__Requirement__. Output an exact reproduction of the data.

------------------------------------------------------------------------

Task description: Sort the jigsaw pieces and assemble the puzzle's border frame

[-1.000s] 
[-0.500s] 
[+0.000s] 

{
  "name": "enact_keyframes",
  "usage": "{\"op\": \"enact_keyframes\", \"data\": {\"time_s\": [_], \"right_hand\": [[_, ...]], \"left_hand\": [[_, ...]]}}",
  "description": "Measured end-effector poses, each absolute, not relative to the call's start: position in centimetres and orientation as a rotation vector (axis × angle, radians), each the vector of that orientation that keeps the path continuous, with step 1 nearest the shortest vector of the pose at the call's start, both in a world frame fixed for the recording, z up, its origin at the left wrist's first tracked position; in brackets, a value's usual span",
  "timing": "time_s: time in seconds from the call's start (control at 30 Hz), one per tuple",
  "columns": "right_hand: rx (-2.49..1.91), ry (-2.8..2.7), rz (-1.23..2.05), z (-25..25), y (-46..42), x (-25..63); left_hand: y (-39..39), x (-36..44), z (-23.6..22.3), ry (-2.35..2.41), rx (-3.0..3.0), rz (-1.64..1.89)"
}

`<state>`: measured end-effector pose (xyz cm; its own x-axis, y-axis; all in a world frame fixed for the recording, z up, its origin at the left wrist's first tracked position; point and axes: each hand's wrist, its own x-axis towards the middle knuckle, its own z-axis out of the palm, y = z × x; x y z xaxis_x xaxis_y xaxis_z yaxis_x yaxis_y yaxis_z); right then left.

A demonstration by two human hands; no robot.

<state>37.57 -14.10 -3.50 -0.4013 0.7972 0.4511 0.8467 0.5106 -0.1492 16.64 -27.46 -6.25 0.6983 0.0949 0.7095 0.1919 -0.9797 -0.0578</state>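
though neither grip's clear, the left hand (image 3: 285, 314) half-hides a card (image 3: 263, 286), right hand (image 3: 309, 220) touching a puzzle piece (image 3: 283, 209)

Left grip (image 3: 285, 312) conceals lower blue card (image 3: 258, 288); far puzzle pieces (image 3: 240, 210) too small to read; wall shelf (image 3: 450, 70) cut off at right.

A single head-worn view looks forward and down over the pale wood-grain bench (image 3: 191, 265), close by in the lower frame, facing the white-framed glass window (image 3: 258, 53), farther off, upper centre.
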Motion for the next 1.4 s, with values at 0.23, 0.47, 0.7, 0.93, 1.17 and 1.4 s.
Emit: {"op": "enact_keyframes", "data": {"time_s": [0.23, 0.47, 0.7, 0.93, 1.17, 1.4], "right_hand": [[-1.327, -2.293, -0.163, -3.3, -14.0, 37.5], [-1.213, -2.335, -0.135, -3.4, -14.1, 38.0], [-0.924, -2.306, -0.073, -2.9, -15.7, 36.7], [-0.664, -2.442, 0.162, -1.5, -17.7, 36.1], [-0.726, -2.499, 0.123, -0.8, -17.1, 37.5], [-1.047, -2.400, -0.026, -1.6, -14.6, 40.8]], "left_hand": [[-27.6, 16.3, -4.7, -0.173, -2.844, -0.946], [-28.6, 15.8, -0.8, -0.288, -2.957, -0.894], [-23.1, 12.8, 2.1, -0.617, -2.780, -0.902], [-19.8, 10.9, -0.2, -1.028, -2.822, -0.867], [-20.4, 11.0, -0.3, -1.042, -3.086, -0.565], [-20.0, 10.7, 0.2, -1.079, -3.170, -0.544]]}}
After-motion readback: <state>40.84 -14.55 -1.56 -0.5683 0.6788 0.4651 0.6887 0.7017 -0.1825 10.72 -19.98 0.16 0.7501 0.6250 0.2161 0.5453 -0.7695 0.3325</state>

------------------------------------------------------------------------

__Task solution__.
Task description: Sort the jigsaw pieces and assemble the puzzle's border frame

[-1.000s] 
[-0.500s] 
[+0.000s] 

{
  "name": "enact_keyframes",
  "usage": "{\"op\": \"enact_keyframes\", \"data\": {\"time_s\": [_], \"right_hand\": [[_, ...]], \"left_hand\": [[_, ...]]}}",
  "description": "Measured end-effector poses, each absolute, not relative to the call's start: position in centimetres and orientation as a rotation vector (axis × angle, radians), each the vector of that orientation that keeps the path continuous, with step 1 nearest the shortest vector of the pose at the call's start, both in a world frame fixed for the recording, z up, its origin at the left wrist's first tracked position; in brackets, a value's usual span",
  "timing": "time_s: time in seconds from the call's start (control at 30 Hz), one per tuple",
  "columns": "right_hand: rx (-2.49..1.91), ry (-2.8..2.7), rz (-1.23..2.05), z (-25..25), y (-46..42), x (-25..63); left_hand: y (-39..39), x (-36..44), z (-23.6..22.3), ry (-2.35..2.41), rx (-3.0..3.0), rz (-1.64..1.89)"
}

`<state>`: measured end-effector pose (xyz cm; its own x-axis, y-axis; all in a world frame fixed for the recording, z up, its origin at the left wrist's first tracked position; point and axes: each hand's wrist, its own x-axis towards the middle knuckle, its own z-axis out of the palm, y = z × x; x y z xaxis_x xaxis_y xaxis_z yaxis_x yaxis_y yaxis_z); right then left.

A demonstration by two human hands; no robot.

<state>37.57 -14.10 -3.50 -0.4013 0.7972 0.4511 0.8467 0.5106 -0.1492 16.64 -27.46 -6.25 0.6983 0.0949 0.7095 0.1919 -0.9797 -0.0578</state>
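though neither grip's clear, the left hand (image 3: 285, 314) half-hides a card (image 3: 263, 286), right hand (image 3: 309, 220) touching a puzzle piece (image 3: 283, 209)

Left grip (image 3: 285, 312) conceals lower blue card (image 3: 258, 288); far puzzle pieces (image 3: 240, 210) too small to read; wall shelf (image 3: 450, 70) cut off at right.

A single head-worn view looks forward and down over the pale wood-grain bench (image 3: 191, 265), close by in the lower frame, facing the white-framed glass window (image 3: 258, 53), farther off, upper centre.
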Motion for the next 1.4 s, with values at 0.23, 0.47, 0.7, 0.93, 1.17 and 1.4 s.
Emit: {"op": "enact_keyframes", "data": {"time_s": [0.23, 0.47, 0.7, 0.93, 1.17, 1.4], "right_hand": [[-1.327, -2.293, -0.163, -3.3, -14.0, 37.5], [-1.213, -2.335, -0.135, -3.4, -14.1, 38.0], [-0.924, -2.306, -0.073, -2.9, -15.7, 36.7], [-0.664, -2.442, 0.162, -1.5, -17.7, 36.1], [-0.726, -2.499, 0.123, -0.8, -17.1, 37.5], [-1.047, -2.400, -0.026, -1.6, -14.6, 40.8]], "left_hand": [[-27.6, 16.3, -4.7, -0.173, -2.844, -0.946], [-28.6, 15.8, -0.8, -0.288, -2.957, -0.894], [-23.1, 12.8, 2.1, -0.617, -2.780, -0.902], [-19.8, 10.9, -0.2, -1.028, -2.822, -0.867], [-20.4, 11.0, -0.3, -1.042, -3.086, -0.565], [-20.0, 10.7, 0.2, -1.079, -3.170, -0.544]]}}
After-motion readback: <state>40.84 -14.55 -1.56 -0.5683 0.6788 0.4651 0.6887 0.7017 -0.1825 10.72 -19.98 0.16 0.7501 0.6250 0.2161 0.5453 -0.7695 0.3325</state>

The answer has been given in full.